I think the experts aren't answering because you haven't given them enough information... what reasons would you have to hold, what reasons would you have to sell? Do you work there, is the rest of your portfolio diversified, do you need the money for something else?

At least that's the kind of thing I've seen them wait to answer for.


----------



## HaroldCrump (Jun 10, 2009)

BNS is the ticker for the common shares.
BNS.PR.Z is a preferred share series.
No one can tell you whether you should keep or sell a stock.
You should be familiar with the features of this series of preferred stock.
There can be any number of conditions that can influence its market valuation.
Start by searching for the prospectus for this issue and reading it cover to cover.
Then, read it again.


----------



## Causalien (Apr 4, 2009)

Do your research on quantum online. Then get back to us with more relevant questions.


----------



## RoR (Jan 18, 2012)

Will look into it. Thanks. 

I have no reason to keep them or get rid of them, in my stock portfolio that I never think about until a statement shows up in the mail. I work at a company owned by Scotia, that's why more appear every Dec 31st. 

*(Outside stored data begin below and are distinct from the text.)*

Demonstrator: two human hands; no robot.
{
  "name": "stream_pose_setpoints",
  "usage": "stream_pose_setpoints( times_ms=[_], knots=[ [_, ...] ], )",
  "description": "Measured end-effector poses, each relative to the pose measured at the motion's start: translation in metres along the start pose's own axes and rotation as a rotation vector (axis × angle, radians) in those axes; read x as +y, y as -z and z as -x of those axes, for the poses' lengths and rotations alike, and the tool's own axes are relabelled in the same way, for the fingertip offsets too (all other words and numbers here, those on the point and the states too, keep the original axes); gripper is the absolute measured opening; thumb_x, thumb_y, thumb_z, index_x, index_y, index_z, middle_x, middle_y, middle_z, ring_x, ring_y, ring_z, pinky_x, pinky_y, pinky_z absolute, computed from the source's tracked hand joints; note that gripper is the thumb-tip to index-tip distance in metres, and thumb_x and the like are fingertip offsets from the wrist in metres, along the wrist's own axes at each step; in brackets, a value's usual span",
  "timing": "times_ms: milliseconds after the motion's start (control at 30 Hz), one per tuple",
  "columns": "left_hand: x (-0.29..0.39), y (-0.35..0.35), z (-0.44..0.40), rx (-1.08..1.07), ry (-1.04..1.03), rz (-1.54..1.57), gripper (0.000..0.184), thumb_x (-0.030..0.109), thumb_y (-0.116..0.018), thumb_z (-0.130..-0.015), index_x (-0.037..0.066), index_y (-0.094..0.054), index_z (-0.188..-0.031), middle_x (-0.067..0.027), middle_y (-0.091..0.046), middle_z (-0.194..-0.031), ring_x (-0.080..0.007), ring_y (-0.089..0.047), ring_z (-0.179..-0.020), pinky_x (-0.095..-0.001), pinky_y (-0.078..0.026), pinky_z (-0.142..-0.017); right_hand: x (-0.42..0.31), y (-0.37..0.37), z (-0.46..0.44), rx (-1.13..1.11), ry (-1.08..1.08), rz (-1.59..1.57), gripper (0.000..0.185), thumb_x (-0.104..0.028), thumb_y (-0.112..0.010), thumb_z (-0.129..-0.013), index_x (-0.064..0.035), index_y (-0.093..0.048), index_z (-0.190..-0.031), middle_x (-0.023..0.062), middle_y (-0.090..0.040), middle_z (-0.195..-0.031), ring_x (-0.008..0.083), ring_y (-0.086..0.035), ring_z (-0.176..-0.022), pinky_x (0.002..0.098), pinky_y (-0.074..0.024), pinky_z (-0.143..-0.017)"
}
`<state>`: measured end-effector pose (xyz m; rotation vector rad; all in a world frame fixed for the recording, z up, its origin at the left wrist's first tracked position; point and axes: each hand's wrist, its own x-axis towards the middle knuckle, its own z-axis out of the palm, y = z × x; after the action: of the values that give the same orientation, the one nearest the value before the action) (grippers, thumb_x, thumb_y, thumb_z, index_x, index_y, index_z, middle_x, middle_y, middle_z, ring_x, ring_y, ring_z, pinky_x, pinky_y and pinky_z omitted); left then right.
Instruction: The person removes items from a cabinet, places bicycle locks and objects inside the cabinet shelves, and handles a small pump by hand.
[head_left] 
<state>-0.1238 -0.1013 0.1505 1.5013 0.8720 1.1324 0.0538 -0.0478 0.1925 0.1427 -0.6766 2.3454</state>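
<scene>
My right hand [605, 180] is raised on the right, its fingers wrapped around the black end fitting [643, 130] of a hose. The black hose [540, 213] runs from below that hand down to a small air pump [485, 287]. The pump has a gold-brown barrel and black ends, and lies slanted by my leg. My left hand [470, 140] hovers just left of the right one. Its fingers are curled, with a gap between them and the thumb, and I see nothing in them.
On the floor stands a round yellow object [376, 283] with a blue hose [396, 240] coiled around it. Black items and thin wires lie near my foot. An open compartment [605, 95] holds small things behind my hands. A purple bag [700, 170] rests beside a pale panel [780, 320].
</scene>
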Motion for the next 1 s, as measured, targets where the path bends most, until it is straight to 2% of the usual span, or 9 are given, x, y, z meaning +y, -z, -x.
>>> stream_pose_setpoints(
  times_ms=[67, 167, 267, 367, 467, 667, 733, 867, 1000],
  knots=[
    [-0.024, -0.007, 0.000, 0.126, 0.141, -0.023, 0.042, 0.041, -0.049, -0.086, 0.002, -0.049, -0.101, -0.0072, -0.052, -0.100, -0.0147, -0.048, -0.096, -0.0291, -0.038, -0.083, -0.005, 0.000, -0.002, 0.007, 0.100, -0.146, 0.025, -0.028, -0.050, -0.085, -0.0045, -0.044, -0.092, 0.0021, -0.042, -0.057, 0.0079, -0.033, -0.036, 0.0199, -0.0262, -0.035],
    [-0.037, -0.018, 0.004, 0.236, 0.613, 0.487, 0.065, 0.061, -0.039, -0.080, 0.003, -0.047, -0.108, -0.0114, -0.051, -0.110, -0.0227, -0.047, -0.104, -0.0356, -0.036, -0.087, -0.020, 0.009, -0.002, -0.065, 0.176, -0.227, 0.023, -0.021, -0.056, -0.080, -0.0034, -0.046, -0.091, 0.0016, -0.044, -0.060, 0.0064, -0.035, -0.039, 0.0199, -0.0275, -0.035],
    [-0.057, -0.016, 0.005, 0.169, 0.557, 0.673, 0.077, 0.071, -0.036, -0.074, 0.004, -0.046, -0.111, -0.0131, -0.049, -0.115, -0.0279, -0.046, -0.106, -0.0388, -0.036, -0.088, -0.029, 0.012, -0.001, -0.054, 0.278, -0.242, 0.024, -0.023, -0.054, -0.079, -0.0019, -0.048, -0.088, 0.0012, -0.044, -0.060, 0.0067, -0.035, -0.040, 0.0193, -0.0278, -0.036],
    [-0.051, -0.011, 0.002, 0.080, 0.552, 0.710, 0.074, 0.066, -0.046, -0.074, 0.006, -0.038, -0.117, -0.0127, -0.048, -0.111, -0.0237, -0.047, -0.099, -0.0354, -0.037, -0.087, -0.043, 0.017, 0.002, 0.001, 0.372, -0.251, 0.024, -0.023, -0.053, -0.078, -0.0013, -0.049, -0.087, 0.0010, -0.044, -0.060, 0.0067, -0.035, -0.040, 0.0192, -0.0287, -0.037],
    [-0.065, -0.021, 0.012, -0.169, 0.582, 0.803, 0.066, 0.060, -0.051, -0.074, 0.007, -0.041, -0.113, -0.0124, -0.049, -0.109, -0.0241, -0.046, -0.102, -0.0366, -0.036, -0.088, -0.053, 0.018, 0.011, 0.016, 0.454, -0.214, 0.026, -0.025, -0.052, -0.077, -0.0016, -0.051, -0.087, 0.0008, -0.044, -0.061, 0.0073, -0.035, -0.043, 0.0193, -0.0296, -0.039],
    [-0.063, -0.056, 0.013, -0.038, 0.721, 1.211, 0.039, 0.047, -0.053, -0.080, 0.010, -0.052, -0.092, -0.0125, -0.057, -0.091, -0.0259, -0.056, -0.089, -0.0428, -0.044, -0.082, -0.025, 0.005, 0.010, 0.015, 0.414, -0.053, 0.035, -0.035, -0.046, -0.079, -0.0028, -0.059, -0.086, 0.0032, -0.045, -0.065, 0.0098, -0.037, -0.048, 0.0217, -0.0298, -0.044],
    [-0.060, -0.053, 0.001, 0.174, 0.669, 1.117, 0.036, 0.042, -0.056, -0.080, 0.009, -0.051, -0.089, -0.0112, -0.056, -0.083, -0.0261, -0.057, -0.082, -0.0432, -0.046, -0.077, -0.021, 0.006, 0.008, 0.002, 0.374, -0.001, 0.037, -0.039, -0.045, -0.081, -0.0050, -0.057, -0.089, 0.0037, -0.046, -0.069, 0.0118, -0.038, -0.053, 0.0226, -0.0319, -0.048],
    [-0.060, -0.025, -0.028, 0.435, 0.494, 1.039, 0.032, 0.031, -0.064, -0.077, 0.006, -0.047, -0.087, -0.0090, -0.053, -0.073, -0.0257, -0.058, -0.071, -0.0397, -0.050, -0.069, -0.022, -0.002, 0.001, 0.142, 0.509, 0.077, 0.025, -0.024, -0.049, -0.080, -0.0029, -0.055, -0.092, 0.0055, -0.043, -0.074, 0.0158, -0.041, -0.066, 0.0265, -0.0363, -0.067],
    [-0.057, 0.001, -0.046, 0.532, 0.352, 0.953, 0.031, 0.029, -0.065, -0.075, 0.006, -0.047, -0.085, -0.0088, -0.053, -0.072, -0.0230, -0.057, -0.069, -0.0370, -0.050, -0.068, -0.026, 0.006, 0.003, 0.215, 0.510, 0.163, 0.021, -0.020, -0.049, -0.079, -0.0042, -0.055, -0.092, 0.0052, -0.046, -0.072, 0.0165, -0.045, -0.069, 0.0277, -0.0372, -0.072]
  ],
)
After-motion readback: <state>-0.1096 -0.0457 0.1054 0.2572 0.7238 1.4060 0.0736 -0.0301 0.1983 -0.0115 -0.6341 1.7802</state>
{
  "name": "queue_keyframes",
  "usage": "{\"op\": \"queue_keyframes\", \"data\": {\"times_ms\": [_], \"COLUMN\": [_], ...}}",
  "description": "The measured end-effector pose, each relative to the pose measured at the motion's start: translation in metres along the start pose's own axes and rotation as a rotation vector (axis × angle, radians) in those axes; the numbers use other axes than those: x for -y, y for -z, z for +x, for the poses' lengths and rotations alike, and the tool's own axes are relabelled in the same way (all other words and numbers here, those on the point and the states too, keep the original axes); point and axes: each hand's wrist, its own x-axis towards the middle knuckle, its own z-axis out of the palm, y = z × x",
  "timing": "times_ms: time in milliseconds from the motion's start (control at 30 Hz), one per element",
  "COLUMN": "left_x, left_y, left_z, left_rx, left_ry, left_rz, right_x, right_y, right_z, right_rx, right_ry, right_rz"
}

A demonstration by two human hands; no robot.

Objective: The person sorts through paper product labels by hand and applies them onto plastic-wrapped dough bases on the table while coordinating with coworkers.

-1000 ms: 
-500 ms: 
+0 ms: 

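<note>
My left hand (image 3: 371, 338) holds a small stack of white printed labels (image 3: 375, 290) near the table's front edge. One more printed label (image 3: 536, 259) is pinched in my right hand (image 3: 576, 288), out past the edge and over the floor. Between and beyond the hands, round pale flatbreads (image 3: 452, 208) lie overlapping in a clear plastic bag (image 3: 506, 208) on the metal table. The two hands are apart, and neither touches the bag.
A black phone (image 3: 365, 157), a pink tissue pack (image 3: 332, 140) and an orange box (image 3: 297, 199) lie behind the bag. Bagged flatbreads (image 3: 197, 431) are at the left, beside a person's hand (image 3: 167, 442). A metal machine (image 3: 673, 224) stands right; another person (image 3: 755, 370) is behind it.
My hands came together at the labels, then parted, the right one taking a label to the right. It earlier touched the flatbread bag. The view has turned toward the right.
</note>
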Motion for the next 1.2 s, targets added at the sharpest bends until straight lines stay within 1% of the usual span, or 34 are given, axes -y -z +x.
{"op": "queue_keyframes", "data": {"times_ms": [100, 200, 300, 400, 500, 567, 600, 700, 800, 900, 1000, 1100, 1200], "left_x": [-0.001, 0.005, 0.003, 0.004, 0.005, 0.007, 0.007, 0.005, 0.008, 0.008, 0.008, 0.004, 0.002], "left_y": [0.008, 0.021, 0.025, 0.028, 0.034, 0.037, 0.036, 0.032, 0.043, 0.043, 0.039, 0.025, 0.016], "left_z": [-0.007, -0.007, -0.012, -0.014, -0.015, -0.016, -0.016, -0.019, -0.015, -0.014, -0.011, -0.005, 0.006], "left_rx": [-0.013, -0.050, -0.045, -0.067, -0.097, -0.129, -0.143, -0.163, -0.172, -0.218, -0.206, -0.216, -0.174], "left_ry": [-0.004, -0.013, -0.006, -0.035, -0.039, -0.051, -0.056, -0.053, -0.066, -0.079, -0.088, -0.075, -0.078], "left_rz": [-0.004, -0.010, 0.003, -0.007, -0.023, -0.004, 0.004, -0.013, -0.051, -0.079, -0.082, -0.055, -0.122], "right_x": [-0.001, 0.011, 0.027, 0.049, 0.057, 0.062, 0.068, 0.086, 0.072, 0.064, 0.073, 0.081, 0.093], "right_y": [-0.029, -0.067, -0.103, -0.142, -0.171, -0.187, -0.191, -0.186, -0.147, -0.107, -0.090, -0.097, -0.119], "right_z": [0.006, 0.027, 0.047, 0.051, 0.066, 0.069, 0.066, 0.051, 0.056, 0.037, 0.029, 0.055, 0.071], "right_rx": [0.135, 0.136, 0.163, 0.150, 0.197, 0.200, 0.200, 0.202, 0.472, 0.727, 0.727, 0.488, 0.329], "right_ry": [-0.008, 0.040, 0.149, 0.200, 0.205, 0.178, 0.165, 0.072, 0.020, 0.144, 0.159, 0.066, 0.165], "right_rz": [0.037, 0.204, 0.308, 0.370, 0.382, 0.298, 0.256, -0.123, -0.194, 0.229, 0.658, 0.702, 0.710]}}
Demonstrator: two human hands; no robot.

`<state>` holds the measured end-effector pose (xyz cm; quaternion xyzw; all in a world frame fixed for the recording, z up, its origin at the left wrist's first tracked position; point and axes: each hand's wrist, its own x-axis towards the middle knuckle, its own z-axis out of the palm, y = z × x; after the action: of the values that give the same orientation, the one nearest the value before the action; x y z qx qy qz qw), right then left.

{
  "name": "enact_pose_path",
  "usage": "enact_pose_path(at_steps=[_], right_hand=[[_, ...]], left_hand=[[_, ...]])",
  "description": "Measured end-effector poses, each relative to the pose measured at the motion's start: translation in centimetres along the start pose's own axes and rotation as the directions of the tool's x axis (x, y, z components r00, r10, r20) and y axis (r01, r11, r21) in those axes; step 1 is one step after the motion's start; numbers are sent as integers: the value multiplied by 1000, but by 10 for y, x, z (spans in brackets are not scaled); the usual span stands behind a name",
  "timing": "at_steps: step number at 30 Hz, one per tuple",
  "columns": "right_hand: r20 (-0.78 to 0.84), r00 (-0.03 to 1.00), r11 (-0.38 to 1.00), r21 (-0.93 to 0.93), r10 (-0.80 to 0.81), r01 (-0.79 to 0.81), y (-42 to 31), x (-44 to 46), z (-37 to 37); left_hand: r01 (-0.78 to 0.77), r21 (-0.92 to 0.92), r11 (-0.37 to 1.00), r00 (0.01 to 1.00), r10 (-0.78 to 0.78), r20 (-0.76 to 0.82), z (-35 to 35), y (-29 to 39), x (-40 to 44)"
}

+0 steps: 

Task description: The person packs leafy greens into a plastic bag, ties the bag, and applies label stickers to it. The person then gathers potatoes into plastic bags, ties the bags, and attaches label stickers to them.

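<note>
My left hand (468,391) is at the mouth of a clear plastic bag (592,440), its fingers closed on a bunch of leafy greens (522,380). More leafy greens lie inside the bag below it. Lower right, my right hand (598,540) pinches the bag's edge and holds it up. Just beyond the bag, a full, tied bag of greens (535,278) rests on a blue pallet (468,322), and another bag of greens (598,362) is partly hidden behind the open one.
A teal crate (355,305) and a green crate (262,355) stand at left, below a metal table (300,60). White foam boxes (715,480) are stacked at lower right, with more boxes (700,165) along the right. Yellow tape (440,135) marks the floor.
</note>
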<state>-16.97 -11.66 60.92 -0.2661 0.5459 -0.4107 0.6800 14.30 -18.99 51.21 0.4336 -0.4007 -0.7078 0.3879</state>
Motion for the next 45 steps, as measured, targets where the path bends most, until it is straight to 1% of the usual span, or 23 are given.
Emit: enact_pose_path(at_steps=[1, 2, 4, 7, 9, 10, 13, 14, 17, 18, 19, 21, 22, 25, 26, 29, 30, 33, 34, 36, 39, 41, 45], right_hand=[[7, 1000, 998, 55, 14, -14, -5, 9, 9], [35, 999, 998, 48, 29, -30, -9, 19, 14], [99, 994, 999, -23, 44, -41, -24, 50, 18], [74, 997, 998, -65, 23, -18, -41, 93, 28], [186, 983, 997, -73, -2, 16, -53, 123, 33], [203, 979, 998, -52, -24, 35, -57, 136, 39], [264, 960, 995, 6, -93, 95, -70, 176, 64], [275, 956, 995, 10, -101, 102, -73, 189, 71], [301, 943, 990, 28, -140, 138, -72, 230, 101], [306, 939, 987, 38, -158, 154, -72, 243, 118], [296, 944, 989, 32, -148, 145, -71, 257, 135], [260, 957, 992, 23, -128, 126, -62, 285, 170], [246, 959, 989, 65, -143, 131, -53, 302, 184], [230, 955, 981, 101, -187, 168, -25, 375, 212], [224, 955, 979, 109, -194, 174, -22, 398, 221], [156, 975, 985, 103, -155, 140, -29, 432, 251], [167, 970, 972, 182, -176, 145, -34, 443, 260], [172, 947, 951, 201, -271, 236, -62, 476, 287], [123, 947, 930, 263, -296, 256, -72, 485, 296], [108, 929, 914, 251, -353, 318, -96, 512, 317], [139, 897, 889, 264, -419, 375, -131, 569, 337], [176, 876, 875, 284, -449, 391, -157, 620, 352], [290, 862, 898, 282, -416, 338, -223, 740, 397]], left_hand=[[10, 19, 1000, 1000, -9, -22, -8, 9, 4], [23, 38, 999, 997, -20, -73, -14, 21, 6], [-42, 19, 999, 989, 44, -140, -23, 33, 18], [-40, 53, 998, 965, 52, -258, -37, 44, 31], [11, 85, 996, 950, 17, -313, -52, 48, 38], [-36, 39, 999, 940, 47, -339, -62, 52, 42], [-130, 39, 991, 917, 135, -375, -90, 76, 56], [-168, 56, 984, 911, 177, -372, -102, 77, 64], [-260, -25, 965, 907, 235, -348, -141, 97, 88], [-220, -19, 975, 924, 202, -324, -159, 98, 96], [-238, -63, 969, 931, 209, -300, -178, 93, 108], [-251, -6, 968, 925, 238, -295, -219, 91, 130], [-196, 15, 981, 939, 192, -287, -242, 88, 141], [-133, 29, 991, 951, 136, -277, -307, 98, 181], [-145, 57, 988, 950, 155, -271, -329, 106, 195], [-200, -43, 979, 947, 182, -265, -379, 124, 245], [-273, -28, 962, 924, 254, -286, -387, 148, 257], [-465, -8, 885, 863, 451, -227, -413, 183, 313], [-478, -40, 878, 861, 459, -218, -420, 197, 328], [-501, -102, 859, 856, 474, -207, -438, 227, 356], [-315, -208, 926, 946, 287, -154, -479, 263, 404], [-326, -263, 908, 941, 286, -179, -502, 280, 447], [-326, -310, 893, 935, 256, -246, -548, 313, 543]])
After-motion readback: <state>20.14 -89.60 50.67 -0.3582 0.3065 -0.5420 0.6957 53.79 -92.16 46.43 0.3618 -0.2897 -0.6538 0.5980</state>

We don't need the money. Could put it on our mortgage, but it's not needed. I guess I think of it like a savings cushion. If we're ever desperate for some reason, we could cash it in. About 8900 in there.


----------



## Cal (Jun 17, 2009)

BNS raising capital:

http://business.financialpost.com/2...a-scotia-to-raise-equity-with-share-offering/


----------



## Cal (Jun 17, 2009)

And:

http://business.financialpost.com/2012/02/02/equity-sale-puts-spotlight-on-scotiabank/


----------